Uma mãe, cuja filha ficou dois meses internada no Heimaba, também relata a situação de caos. “Depois que a OS entrou, nem soro fisiológico estava tendo. São muitos inexperientes no hospital, que é referência em cardiologia. Depois da terceirização, o Heimaba ficou dois meses sem cirurgia cardíaca. Minha filha é cardiopata e, desde que nasceu, já passou por cinco cirurgias, graças a Deus, antes da troca. Fiquei 65 dias lá e vi como ficou precária a situação, um descaso com os pacientes. Minha filha e demais pacientes ficaram até 24 horas sem medicação por falta de profissional e há crianças aguardando cirurgia por até dois meses, correndo riscos”, relatou a mãe, que preferiu não ser identificada.
Questionamentos
O processo para terceirização da gestão do Heimaba teve início em abril de 2017, com o lançamento do Edital 001/2017 da Sesa. Depois do lançamento, o Ministério Público Estadual (MPES) ingressou com ação civil pública pedindo anulação do certame até que o Estado adotasse as providências necessárias para sanar as irregularidades. O pedido foi acatado pelo juiz Aldary Nunes Júnior, da Vara de Fazenda Pública de Vila Velha, que determinou a suspensão do edital.

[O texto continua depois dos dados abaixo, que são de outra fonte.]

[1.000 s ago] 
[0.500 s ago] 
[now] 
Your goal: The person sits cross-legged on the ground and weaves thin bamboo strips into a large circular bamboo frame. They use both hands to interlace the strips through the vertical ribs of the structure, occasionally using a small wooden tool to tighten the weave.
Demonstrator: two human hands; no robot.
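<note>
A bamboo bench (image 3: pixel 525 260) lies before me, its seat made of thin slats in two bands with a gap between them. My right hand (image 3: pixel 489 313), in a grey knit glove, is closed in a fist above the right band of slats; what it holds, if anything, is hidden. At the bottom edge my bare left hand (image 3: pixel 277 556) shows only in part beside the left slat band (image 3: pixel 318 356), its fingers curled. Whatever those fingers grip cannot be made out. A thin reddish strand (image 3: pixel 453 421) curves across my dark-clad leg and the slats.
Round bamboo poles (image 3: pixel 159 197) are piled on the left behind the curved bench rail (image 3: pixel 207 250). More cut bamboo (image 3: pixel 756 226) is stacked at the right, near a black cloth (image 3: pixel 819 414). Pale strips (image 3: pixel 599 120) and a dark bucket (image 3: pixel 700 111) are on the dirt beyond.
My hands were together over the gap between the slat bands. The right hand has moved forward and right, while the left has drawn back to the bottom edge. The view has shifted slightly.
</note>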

A Sesa alegou que sanou essas irregularidades e o processo prosseguiu e, proclamado o resultado, o Conselho Gestor do Hospital e o Sindsaúde-ES protocolaram nova denúncia no MPES em virtude das irregularidades cometidas pelo IGH em outros estados. “Fomos documentados e mostramos aos gestores da Sesa quem era essa empresa”.
A OS acumula denúncias de quebra de contrato. No estado do Piauí, por exemplo, o Tribunal Regional do Trabalho da 22ª Região (TRT-PI) determinou a suspensão do contrato entre a Secretaria de Saúde do Piauí (Sesapi) e o IGH na gestão do Hospital Justino Luz, no município de Picos.